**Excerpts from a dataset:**

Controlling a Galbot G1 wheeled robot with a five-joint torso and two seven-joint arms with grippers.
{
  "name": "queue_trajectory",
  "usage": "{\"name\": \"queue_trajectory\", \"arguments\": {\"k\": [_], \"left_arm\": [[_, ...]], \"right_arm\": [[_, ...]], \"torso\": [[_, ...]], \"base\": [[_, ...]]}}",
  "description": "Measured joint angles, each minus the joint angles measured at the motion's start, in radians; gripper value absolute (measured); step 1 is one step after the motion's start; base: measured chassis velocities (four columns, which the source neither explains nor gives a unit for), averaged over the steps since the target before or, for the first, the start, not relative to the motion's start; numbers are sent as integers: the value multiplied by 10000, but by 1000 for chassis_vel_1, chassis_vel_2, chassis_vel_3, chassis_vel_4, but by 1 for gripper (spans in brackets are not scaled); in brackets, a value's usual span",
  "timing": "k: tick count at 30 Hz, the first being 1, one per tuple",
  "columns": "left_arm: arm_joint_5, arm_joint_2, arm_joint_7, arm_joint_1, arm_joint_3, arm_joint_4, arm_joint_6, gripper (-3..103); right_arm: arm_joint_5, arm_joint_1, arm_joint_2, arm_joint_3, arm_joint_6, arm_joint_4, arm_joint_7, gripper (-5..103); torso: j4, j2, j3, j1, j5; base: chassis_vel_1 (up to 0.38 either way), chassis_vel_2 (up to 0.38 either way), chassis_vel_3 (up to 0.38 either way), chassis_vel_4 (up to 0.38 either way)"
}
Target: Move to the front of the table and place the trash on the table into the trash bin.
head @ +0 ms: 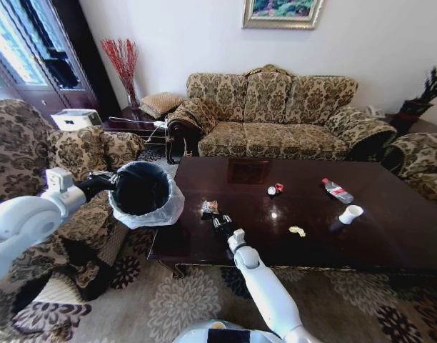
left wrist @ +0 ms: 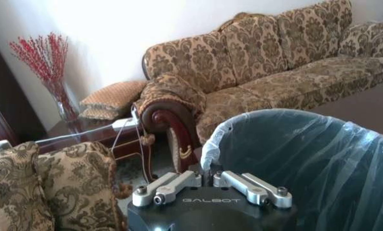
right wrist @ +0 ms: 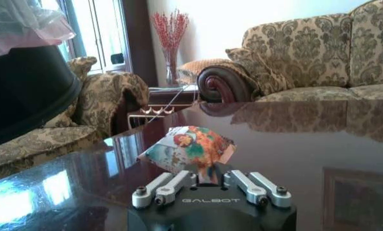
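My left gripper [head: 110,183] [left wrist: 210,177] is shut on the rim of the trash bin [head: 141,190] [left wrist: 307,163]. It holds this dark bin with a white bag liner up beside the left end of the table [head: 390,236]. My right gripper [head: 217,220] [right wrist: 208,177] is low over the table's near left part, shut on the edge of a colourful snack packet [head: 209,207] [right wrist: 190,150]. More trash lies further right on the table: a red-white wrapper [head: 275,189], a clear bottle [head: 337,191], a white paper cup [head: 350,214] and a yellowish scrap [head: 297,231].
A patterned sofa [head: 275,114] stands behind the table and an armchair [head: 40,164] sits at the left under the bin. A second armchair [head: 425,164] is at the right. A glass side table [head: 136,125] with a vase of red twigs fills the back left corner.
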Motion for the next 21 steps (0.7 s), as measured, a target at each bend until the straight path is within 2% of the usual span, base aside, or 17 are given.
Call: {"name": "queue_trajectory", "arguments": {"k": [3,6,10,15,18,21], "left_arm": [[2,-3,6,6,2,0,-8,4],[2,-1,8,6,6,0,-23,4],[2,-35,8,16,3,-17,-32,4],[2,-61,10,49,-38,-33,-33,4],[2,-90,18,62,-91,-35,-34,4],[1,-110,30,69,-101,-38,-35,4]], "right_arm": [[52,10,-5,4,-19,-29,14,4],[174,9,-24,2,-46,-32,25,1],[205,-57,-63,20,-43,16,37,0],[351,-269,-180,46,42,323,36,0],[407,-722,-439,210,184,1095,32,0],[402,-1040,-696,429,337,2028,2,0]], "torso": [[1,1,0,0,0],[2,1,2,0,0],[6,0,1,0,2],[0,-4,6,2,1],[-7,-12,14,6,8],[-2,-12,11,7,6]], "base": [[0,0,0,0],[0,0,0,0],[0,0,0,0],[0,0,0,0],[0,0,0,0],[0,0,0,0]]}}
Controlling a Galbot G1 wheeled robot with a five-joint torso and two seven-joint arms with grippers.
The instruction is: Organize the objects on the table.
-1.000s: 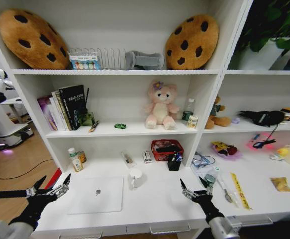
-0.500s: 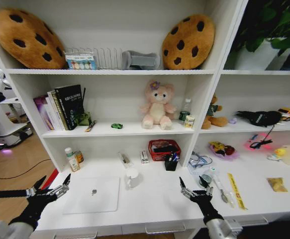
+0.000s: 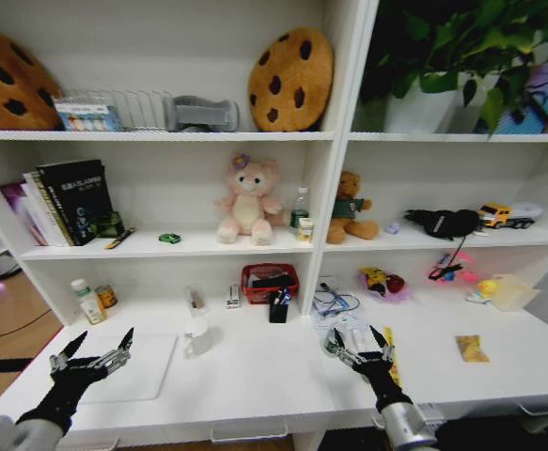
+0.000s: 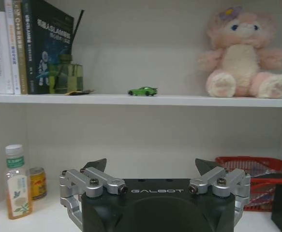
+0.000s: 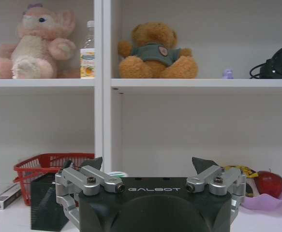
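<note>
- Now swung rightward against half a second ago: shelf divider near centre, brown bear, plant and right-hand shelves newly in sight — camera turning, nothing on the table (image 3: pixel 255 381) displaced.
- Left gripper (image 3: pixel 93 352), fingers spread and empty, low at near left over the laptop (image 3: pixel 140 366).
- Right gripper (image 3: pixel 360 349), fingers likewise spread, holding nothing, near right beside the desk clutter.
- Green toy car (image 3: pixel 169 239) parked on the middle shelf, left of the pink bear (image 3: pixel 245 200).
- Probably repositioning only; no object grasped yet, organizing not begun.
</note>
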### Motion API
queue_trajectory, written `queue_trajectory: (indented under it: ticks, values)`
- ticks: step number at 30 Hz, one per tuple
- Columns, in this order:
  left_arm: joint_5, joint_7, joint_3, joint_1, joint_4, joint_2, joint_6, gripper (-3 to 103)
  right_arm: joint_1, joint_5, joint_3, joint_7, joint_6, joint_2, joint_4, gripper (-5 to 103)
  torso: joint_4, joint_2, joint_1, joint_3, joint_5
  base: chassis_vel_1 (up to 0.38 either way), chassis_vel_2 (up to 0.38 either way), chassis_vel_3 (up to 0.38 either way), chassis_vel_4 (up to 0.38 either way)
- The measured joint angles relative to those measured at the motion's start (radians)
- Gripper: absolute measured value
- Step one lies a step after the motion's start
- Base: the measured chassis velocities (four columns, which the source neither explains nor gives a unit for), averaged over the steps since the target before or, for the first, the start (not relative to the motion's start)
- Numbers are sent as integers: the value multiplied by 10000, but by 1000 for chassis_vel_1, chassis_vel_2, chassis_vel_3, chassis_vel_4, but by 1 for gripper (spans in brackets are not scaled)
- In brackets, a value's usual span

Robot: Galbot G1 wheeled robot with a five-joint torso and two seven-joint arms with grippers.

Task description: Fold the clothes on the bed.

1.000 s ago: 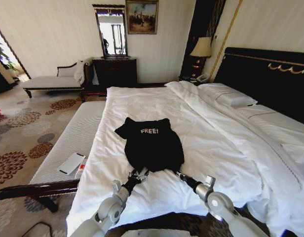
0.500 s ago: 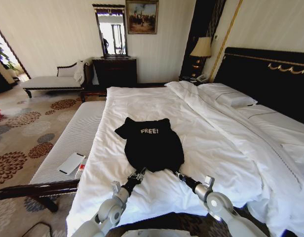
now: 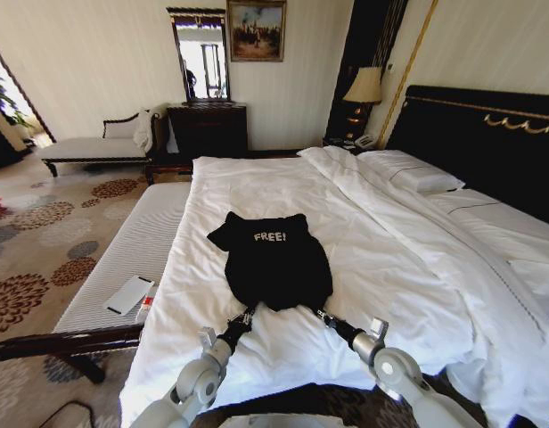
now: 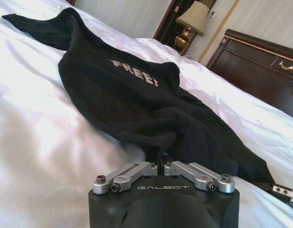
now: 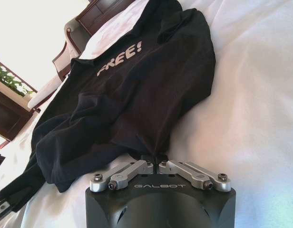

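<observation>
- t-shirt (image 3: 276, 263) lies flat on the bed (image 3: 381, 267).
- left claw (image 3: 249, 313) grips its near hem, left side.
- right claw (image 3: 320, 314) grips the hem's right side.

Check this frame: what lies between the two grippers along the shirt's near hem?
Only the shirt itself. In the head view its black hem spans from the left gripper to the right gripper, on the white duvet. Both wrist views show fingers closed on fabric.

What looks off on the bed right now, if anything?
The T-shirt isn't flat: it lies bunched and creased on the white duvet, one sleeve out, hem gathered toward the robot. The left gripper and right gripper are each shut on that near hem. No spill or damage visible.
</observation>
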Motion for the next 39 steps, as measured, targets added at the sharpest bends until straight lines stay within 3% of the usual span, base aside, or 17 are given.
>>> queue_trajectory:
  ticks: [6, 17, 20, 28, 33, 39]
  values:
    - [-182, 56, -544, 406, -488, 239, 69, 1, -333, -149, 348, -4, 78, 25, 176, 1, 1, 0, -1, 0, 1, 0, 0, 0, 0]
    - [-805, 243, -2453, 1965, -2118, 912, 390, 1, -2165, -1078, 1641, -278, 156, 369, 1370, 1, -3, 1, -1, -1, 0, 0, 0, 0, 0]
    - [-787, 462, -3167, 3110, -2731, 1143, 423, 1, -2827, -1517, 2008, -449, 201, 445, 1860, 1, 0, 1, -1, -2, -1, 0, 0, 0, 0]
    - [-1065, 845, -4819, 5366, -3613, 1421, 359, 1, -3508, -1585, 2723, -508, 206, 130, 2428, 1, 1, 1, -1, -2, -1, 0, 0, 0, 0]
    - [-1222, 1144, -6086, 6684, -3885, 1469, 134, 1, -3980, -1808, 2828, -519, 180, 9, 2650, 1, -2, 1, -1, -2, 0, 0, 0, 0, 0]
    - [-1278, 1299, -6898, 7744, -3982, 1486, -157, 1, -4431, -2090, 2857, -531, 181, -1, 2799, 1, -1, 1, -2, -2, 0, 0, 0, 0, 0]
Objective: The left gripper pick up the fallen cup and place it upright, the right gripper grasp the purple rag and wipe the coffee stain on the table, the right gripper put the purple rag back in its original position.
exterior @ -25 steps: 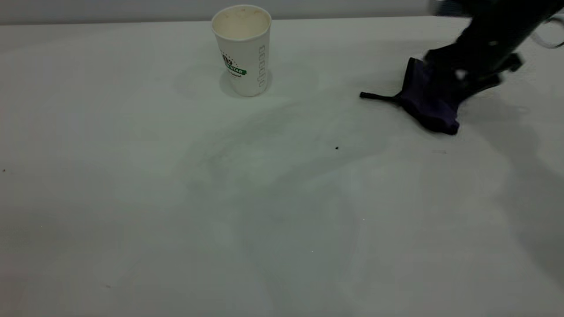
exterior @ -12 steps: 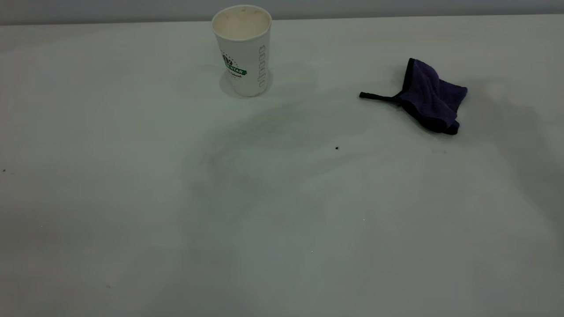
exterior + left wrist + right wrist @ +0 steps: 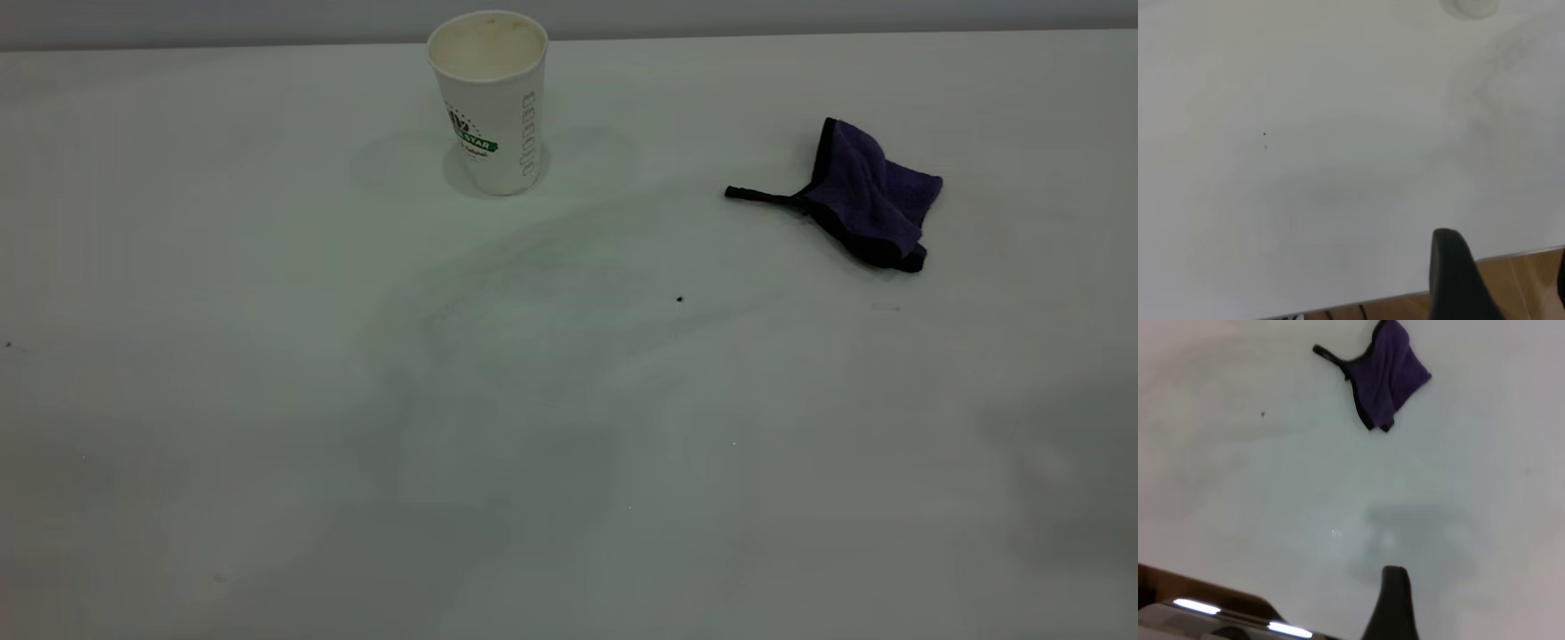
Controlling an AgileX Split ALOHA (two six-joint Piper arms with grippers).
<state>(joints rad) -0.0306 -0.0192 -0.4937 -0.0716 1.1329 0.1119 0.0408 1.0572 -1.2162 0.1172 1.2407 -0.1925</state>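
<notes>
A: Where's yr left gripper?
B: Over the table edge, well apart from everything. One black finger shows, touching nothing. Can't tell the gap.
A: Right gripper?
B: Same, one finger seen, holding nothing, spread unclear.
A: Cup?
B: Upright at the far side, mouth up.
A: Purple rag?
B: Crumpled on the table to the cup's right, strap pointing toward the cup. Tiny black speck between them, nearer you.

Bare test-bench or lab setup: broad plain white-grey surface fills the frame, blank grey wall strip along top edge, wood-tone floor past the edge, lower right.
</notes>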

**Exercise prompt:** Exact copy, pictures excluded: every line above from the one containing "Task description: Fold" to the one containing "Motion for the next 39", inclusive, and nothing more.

**Exercise output:**
Task description: Fold the clothes on the bed.

1.000 s ago: 
0.500 s ago: 
now: 
now: 
now: 

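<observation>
- t-shirt (image 3: 276, 263) lies flat on the bed (image 3: 381, 267).
- left claw (image 3: 249, 313) grips its near hem, left side.
- right claw (image 3: 320, 314) grips the hem's right side.

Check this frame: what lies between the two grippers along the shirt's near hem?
Only the shirt itself. In the head view its black hem spans from the left gripper to the right gripper, on the white duvet. Both wrist views show fingers closed on fabric.

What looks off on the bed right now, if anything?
The T-shirt isn't flat: it lies bunched and creased on the white duvet, one sleeve out, hem gathered toward the robot. The left gripper and right gripper are each shut on that near hem. No spill or damage visible.
</observation>
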Motion for the next 39 steps, as measured, targets added at the sharpest bends until straight lines stay within 3% of the usual span, base aside, or 17 are given.

This exercise has no more to it.